In EBioMedicine, Lee and colleagues investigate potential predictors of severe anemia in SCD, specifically exploring correlation between hepcidin and severity of anemia in SCD and factors impacting this correlation [9]. By examining archived plasma samples previously collected from a relatively large and homogenous SCD patient population, for whom important hematological data was already available, and performing additional iron- and erythropoiesis-related measurements, the authors aim to stratify severity of anemia in SCD and use hepcidin to determine if any component of iron deficiency compounds anemia in SCD. It is important to point out that the authors used logistic regression to report adjusted odds ratios rather than relative risk regression. Odds and risk are similar when the prevalence of an outcome is rare, however in this case, low hemoglobin, the outcome variable, was present in 50% of patients. While we can still use these results to determine which associations were statistically significant, the relative risks associated with each variable would be much smaller than the odds ratios that the authors report.

The data demonstrate that hepcidin is relatively decreased in more severely anemic SCD children and does not identify a correlation with erythropoiesis- or inflammation-related markers. However, multiple important elements are missing to provide definitive confirmation of this data. For example, the current results are insufficient to conclude that iron status as a whole, not just hepcidin concentration, correlates with anemia severity in SCD. Furthermore, although serum erythropoietin concentration is presented as a surrogate of erythropoietic activity, erythroferrone, the purported erythroid regulator of hepcidin, was not quantified. A more robust analysis of erythropoietin responsiveness, would further inform an erythropoiesis-dependent correlation between decreased hepcidin and severity of anemia in SCD. Lastly, the manuscript neglects to assess contribution of intestinal hypoxia to hepcidin suppression [8]. The effect of hypoxia on iron absorption may be both hepcidin-dependent and independent in light of the additional effect of hypoxia on the import of iron into duodenal enterocytes via DMT1 [10], thus dissociating hepcidin concentration from other parameters of systemic iron status. For example, the additional evaluation of duodenal hypoxia (e.g. as measured by HIF expression and/or concentration in duodenal mucosa of biopsy specimens) may enhance our understanding of correlation, or lack thereof, between hepcidin expression and severity of anemia in SCD.

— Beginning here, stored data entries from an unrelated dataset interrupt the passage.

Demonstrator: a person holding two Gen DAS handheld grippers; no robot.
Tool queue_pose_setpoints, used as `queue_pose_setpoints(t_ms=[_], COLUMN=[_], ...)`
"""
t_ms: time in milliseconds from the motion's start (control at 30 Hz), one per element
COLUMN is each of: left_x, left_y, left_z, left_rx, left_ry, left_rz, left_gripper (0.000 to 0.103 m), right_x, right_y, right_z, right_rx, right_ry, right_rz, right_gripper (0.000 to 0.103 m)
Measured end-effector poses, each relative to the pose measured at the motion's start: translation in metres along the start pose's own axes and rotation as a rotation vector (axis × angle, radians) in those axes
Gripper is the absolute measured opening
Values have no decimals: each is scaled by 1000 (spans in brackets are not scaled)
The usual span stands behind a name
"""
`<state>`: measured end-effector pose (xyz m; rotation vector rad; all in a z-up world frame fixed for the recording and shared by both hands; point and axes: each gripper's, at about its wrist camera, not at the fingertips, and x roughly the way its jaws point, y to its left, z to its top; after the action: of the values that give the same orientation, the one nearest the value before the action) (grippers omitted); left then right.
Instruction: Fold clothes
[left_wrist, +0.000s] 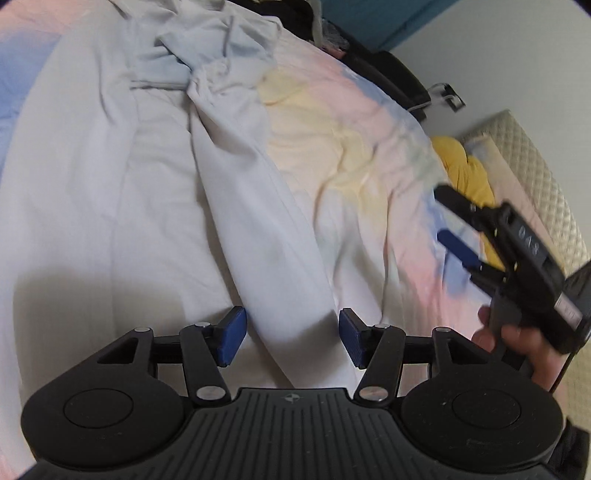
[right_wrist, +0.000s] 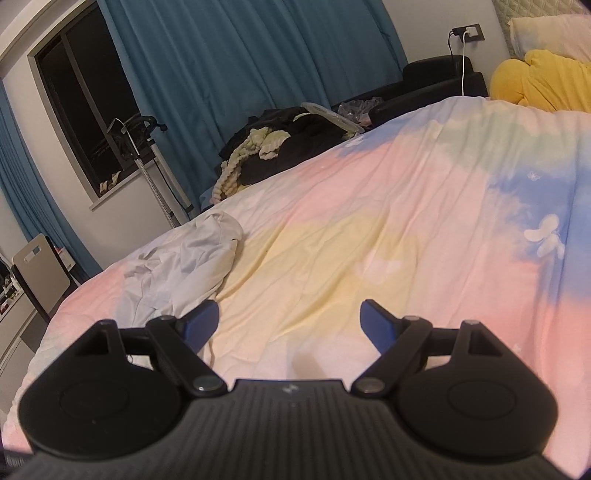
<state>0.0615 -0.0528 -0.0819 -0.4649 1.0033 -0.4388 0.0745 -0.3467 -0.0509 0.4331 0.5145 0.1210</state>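
A white garment (left_wrist: 155, 177) lies spread on the pastel bedspread (left_wrist: 369, 155), with one long sleeve (left_wrist: 258, 221) running down toward my left gripper (left_wrist: 291, 338). The left gripper is open, its blue pads on either side of the sleeve's end, just above it. The garment's far end is bunched up (left_wrist: 207, 48). My right gripper (left_wrist: 439, 216) is open and empty, held over the bed to the right of the garment. In the right wrist view the right gripper (right_wrist: 288, 325) is open above bare bedspread (right_wrist: 406, 221), with the crumpled white garment (right_wrist: 184, 266) to its left.
A yellow plush (right_wrist: 543, 81) and a pillow (right_wrist: 546, 33) lie at the bed's head. A pile of dark clothes and a cream knit (right_wrist: 273, 147) sits at the far edge. Blue curtains (right_wrist: 240, 55), a window and a black armchair (right_wrist: 436, 81) stand beyond.
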Motion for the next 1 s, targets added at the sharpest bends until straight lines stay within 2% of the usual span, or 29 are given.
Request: queue_pose_setpoints(t_ms=[67, 133, 167, 233, 267, 367, 467, 633, 767, 933, 967, 1000], left_x=[4, 7, 6, 3, -2, -20, -35, -39, -39, -41, -40, -38], left_y=[-1, 2, 5, 12, 13, 10, 12, 31, 42, 27, 24, 20], left_z=[-3, -2, -1, 4, 5, 7, 8, 5, 2, 1, 0, -1], left_rx=[18, 18, 5, -34, -36, 1, 8, 27, -35, -5, 2, 5], left_ry=[-6, -1, 10, 23, 16, 13, 25, 37, 21, -18, -18, -16], left_rz=[-12, -24, -30, -64, -85, -84, -65, 47, -18, -63, -69, -71], left_gripper=[58, 38, 24, 20, 9, 5, 4, 4, 4, 7, 12, 25], right_x=[-4, -8, -10, -11, -12, -10, -8, -4, -3, -5, -6, -6], right_y=[3, 6, 8, 12, 13, 16, 17, 23, 29, 32, 33, 34], right_z=[-2, -5, -6, -7, -7, -8, -9, -12, -14, -12, -12, -11], right_rx=[-11, -27, -36, -54, -62, -65, -64, -67, -79, -92, -95, -99], right_ry=[-3, -9, -10, -8, -7, 6, 18, 43, 58, 54, 52, 50], right_rz=[1, 10, 16, 26, 30, 44, 61, 87, 97, 103, 104, 106], right_gripper=[85, 85, 85, 85, 85, 84, 85, 85, 85, 85, 85, 85])
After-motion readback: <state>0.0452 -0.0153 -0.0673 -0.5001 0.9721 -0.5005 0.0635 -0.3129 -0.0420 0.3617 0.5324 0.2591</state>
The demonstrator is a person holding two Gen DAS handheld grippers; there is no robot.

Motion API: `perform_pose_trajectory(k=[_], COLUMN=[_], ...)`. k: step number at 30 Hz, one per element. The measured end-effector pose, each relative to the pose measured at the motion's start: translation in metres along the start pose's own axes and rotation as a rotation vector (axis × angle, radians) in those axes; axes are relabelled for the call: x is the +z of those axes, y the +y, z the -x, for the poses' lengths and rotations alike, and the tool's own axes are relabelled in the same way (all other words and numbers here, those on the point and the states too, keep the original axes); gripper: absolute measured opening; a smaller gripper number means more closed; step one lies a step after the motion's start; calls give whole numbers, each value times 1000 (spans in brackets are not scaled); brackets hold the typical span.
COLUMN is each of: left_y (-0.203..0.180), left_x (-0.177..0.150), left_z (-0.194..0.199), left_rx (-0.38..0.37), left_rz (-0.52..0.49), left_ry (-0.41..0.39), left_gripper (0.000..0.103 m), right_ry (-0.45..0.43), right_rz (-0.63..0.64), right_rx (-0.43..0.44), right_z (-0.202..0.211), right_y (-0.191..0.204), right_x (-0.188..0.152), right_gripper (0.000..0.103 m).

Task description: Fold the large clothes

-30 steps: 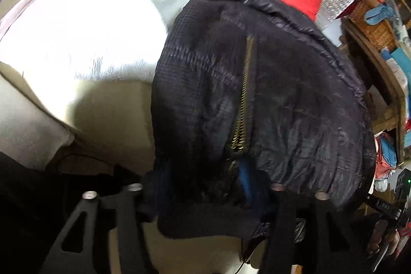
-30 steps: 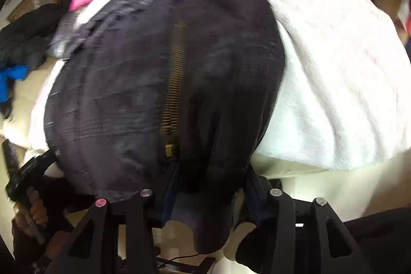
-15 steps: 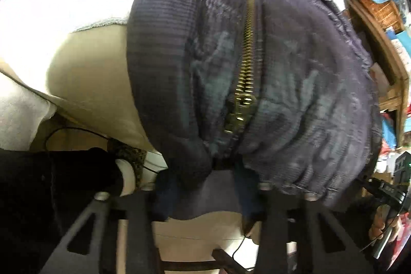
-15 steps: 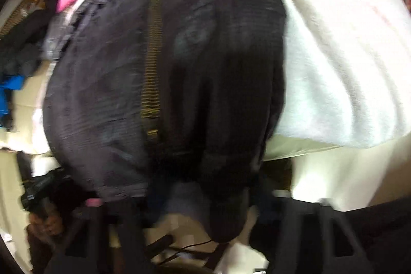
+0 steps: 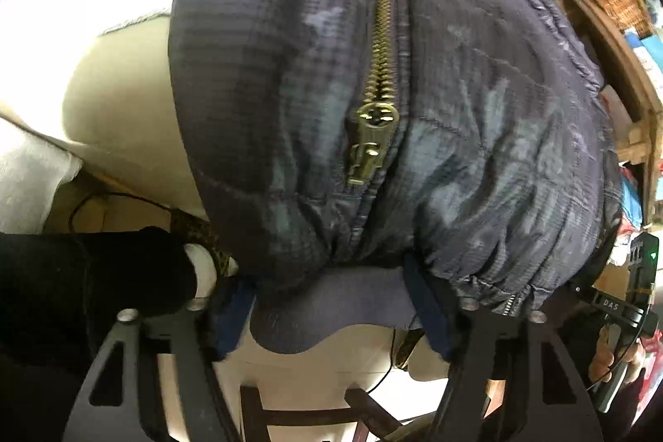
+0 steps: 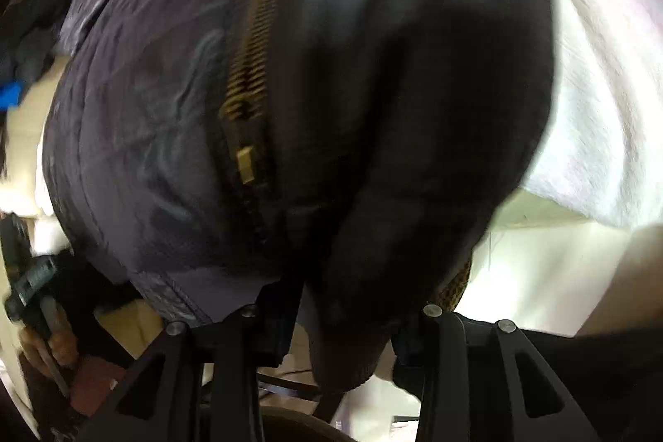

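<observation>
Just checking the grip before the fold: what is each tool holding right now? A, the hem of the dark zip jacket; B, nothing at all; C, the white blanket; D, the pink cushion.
A: the left tool and the right tool each have the bottom hem of the dark zip jacket bunched between their fingers, with its brass zipper running up from there.

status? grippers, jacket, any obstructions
Left gripper and right gripper each shut on jacket hem. Jacket zipped, draped over white blanket. Nothing blocking.
</observation>
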State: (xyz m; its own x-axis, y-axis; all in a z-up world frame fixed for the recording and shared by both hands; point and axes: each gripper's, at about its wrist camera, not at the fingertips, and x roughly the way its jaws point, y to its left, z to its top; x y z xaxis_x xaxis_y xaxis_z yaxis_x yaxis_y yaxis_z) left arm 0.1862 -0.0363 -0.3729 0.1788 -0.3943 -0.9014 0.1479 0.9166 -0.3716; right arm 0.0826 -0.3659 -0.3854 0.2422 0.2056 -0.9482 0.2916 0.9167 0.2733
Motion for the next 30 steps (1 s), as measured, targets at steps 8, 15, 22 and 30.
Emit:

In the complex interplay between inflammation, hemolysis, and erythropoiesis, competitive regulation of hepcidin as well its complete or partial consequences on systemic iron status in SCD remains difficult to interpret. While Lee and colleagues demonstrate that hepcidin levels correlate with clinically important measures of anemia in their cohort, more nuanced investigations are now indicated to clarify what these findings mean about systemic iron status and its relationship with disease severity in SCD.

Disclosure

The authors declared no conflicts of interest.